Transcriptome maps of C/OK virus segments. Numbers of normalized sequence reads (100 nucleotides each read) were mapped to each nucleotide position across the respective segments of C/OK virus genome. The x axis represents the length of each segment, while the y axis represents the number of sequencing reads mapping to each genomic segment. Arrow signs indicate intron regions present in NS and M segments that were identified by next-generation sequencing (NGS) analysis.

FIG 2

Splicing strategies of C/OK virus for the NS segment (A) and M segment (B). Panel A schematically illustrates a splicing strategy of the C/OK virus NS segment to produce NS2 protein in comparison to its counterpart in human influenza C viruses (ICV), while panel B describes a splicing strategy of the M segment to produce M1 protein in comparison to human ICV’s M1 protein synthesis.

FIG 3

Phylogenetic trees of the seven segments of bovine C/OK viruses.
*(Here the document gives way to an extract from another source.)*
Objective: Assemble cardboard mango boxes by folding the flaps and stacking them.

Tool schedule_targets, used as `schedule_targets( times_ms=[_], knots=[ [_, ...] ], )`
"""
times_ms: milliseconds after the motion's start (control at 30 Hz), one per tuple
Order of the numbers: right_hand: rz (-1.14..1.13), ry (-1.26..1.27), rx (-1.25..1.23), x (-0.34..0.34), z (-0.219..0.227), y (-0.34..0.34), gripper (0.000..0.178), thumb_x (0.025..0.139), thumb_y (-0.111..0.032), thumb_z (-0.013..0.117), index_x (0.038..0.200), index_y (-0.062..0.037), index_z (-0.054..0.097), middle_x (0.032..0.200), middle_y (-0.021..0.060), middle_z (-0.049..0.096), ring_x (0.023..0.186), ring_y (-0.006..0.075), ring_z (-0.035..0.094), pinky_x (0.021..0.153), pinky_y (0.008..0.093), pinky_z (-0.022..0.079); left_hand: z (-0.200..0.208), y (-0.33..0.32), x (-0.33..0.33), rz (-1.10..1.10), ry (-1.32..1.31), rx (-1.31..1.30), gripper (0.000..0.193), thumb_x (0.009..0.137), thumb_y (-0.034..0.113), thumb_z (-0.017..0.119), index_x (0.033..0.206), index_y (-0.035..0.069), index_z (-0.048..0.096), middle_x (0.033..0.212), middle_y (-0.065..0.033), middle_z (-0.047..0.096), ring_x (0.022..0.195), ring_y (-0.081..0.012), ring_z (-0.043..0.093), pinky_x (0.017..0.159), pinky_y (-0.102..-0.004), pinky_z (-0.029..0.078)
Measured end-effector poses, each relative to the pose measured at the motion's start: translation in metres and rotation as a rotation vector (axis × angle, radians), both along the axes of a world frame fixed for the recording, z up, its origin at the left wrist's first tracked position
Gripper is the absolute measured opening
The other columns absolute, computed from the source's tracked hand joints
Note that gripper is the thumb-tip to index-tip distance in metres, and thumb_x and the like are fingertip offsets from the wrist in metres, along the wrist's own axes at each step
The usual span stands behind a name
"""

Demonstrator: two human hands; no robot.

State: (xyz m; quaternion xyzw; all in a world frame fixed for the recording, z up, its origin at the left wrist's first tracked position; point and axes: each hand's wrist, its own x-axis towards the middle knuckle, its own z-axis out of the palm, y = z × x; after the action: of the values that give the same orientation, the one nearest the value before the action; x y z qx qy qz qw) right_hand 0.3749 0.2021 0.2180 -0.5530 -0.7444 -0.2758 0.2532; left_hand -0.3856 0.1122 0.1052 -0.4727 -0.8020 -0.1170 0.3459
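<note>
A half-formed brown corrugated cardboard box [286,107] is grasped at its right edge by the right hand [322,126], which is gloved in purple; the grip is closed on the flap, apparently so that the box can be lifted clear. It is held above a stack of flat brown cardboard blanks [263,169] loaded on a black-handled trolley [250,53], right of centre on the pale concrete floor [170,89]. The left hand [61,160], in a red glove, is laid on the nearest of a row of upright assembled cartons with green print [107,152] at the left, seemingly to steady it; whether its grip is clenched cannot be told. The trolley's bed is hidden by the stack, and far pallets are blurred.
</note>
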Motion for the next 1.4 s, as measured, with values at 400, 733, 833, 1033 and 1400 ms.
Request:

Maximum likelihood analysis in combination with 500 bootstrap replicates was used to derive trees based on the nucleotide sequences of the genomic segments. Bootstrap values are shown above and to the left of the major nodes.

FIG 4

Mean hemagglutination inhibition titers for eight bovine herds (11 to 27 animals per herd) to bovine C/660 and swine C/OK. Bovine sera from eight herds located in five different states were screened individually (11 to 27 animals per herd) in the HI assay using C/OK and C/660 as antigens. The x axis represents the sample size of each herd tested, while the y axis indicates the average HI titer and standard error from each herd.